Task prompt: Repeat only the lines below that run from the line with "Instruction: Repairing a" to the line with "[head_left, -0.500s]", ends included; skip every picture.

Supplied entries:

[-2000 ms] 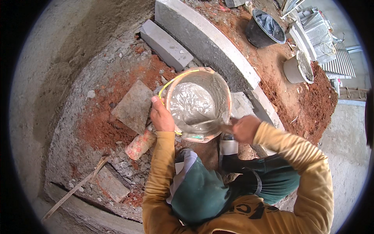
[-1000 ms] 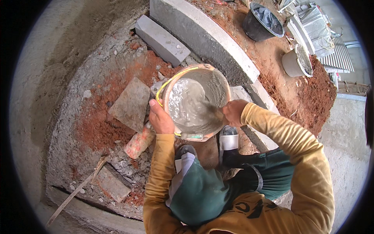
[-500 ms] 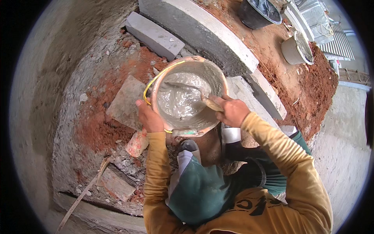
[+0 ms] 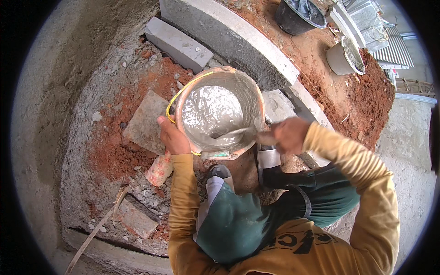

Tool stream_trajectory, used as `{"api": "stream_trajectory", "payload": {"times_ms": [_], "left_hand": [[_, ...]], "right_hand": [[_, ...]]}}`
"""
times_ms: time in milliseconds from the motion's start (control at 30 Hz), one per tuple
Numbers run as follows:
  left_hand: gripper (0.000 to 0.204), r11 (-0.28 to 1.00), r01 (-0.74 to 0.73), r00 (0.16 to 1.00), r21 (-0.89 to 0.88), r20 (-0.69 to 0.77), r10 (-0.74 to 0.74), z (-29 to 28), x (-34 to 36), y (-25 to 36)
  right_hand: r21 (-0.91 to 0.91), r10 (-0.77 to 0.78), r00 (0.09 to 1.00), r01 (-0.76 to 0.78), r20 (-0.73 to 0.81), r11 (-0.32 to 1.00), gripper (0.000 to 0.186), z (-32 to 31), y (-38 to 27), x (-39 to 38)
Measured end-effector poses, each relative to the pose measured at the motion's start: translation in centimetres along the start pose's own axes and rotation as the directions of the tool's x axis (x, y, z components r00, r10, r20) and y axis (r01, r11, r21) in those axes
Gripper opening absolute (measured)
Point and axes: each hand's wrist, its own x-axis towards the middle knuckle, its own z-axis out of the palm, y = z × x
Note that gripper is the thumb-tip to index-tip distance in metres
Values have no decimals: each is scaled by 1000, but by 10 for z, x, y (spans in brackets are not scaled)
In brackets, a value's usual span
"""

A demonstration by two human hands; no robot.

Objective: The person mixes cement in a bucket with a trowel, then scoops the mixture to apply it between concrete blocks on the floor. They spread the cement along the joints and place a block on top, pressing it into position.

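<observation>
An orange-rimmed bucket, its inside coated grey, stands in front of me with wet grey mortar in it. My left hand grips the bucket's left side, close to its yellow handle; some of its fingers are hidden by the wall. Slightly blurred, my right hand is closed round the handle of a trowel at the right rim. The trowel's blade reaches into the bucket and lies partly in the mortar near its lower side.
Concrete blocks lie beyond the bucket, beside a long concrete beam. A flat slab and rubble are at left. A black tub, a white bucket and red soil are at far right. A wooden strip lies lower left.
My right hand has moved right and a little toward me, past the bucket's rim. The trowel blade has swept from the far side of the mortar to the near side. My left hand stays put.
</observation>
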Motion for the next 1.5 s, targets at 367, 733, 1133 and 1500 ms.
{"api": "stream_trajectory", "payload": {"times_ms": [367, 733, 1133, 1500], "left_hand": [[69, 996, -50, 995, 67, -77, 55, 5, -5, 5], [71, 988, -68, 994, 140, -81, 80, 3, -4, 8], [70, 997, -28, 998, 68, -50, 31, 5, -6, 9], [71, 990, -51, 997, 134, -58, 59, 0, 3, 4]], "right_hand": [[-53, 40, 980, -51, -193, 997, 60, 59, -26, 12], [-79, 19, 953, -45, -302, 996, 66, 65, -22, 17], [4, 194, 868, -217, -457, 976, 57, -1, 14, 24], [-132, -82, 980, 58, -182, 990, 65, 44, -25, 57]]}}
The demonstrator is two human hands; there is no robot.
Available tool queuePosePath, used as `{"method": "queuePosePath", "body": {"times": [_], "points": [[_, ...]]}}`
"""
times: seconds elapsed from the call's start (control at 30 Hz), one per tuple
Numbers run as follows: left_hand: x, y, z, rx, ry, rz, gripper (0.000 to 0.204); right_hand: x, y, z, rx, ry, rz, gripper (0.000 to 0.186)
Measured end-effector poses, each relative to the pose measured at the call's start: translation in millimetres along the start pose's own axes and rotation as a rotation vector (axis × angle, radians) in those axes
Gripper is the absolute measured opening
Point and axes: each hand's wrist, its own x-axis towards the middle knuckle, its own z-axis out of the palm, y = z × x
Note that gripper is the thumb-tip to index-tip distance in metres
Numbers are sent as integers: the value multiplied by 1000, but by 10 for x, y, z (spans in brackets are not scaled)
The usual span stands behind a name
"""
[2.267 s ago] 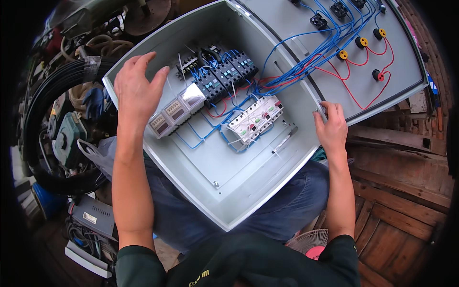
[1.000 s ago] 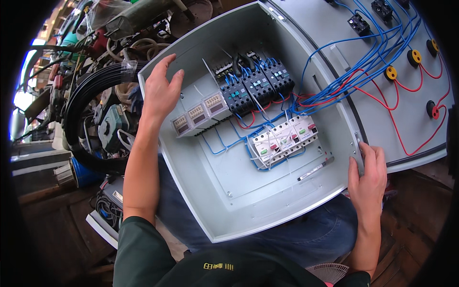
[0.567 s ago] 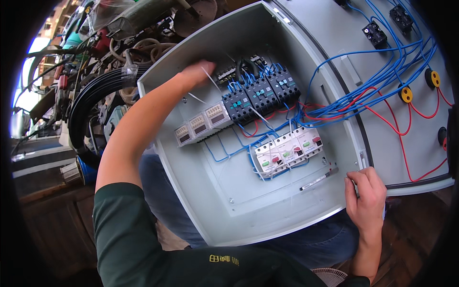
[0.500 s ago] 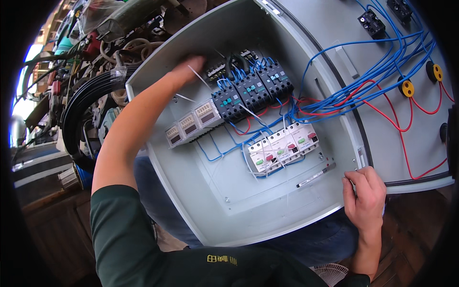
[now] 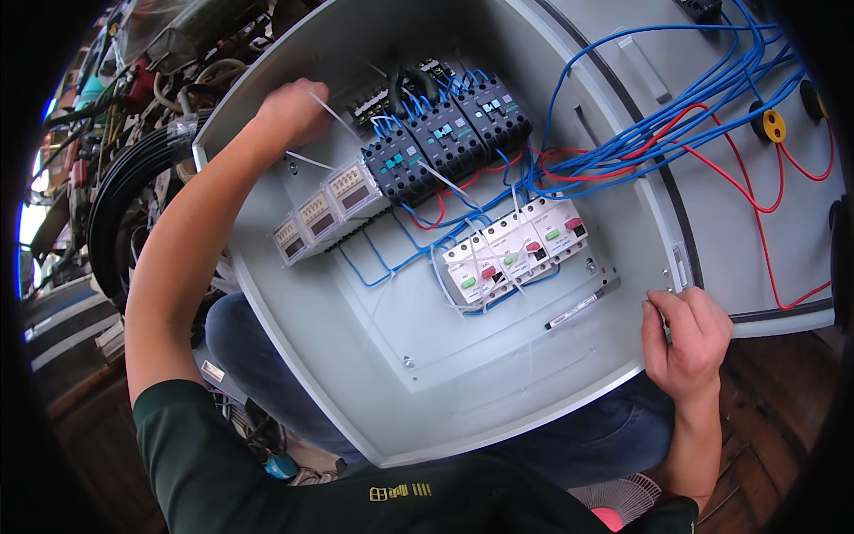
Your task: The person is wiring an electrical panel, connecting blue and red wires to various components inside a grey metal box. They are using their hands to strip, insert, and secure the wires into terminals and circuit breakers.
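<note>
A grey metal electrical enclosure [image 5: 463,418] rests tilted across my lap. My left hand [image 5: 298,111] is inside it at the far left wall, fingers curled; a white cable tie [image 5: 334,114] sticks out in front of it. Whatever those fingers hold is hidden. My right hand [image 5: 687,343] is closed at the right rim, thumb against forefinger; I cannot make out what is between them. Near my left hand are a terminal strip [image 5: 369,109], black contactors [image 5: 442,133] and clear-covered modules [image 5: 318,216]. White motor breakers [image 5: 514,249] with green and red buttons sit nearer.
Blue wires [image 5: 640,156] and red wires [image 5: 747,196] run to the door [image 5: 614,18] at right, which bears yellow-and-black switch blocks [image 5: 772,125]. A marker pen [image 5: 583,304] lies in the enclosure. Coiled black cable [image 5: 107,205] and clutter stand at left.
The enclosure and its parts have shifted left and slightly up in view. My left hand, blurred before, shows more clearly by the left wall. My right hand stays at the rim.
</note>
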Motion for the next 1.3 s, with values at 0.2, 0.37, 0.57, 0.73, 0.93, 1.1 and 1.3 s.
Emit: {"method": "queuePosePath", "body": {"times": [0.2, 0.37, 0.57, 0.73, 0.93, 1.1, 1.3], "points": [[-963, -17, -135, 44, -21, -70, 32, -42, 108, -19, -48, 37, -123, 12], [-1620, -39, -62, 17, 53, 14, 28, -80, 162, -20, -74, 25, -180, 25], [-2218, 126, 164, -276, 129, 18, 22, -15, 330, -28, -115, 68, -231, 39], [-2883, 304, 512, -542, 83, 82, 14, 117, 389, -16, -189, 115, -276, 40], [-3289, 504, 638, -725, -86, 227, 14, 395, 617, 179, -358, 221, -356, 47], [-3579, 710, 734, -940, -343, 337, 15, 531, 709, 247, -471, 178, -339, 44], [-3733, 908, 782, -1130, -535, 412, 14, 874, 297, 161, -527, 115, -325, 44]]}}
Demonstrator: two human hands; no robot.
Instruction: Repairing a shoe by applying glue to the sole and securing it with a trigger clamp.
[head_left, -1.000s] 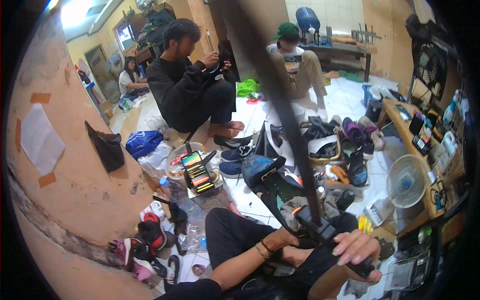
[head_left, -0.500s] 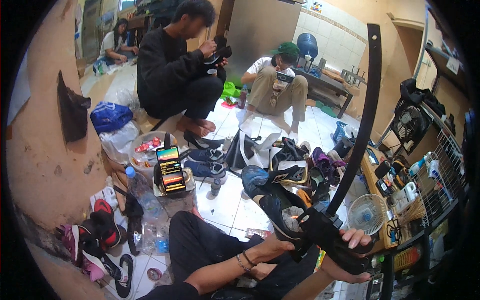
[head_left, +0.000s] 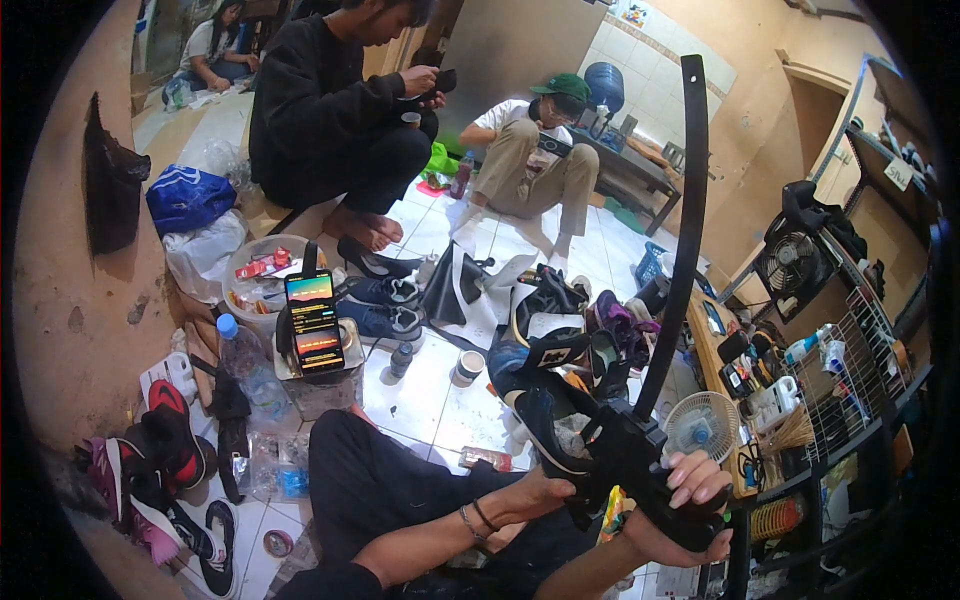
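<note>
A long black bar clamp point(head_left: 684, 230) stands up at the right with its bar nearly upright. My right hand point(head_left: 690, 495) is closed round its handle, fingertips toward me. At the clamp's lower end is a dark blue and black shoe point(head_left: 535, 405), its opening facing up with pale, crumpled-looking material inside. My left hand point(head_left: 540, 495) grips the heel end of the shoe beside the clamp body, thumb on top, other fingers mostly hidden underneath. How the clamp's jaws meet the shoe is hard to make out.
Before me are a paper cup point(head_left: 469, 367), a small dark bottle point(head_left: 401, 359) and several shoes point(head_left: 385, 320). At left, a phone point(head_left: 315, 320) leans on a box, near a plastic bottle point(head_left: 245, 360). A fan point(head_left: 702, 428) stands right. Two people squat or sit ahead, another farther back.
The view has swung slightly, so the room appears shifted left. The shoe and clamp sit a little lower, and the paper cup now shows. Both hands keep their grip.
</note>
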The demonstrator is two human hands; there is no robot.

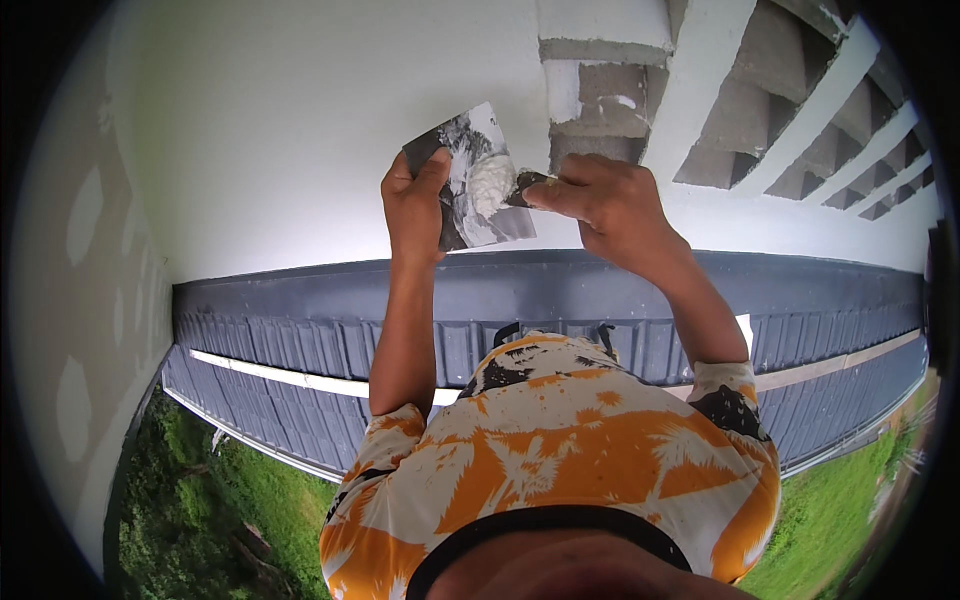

Problem solution:
Instruction: Repairing a shoe by applying glue to the sole and securing it with a trigger clamp.
[head_left, -1.000s] 
[head_left, -0.500s] 

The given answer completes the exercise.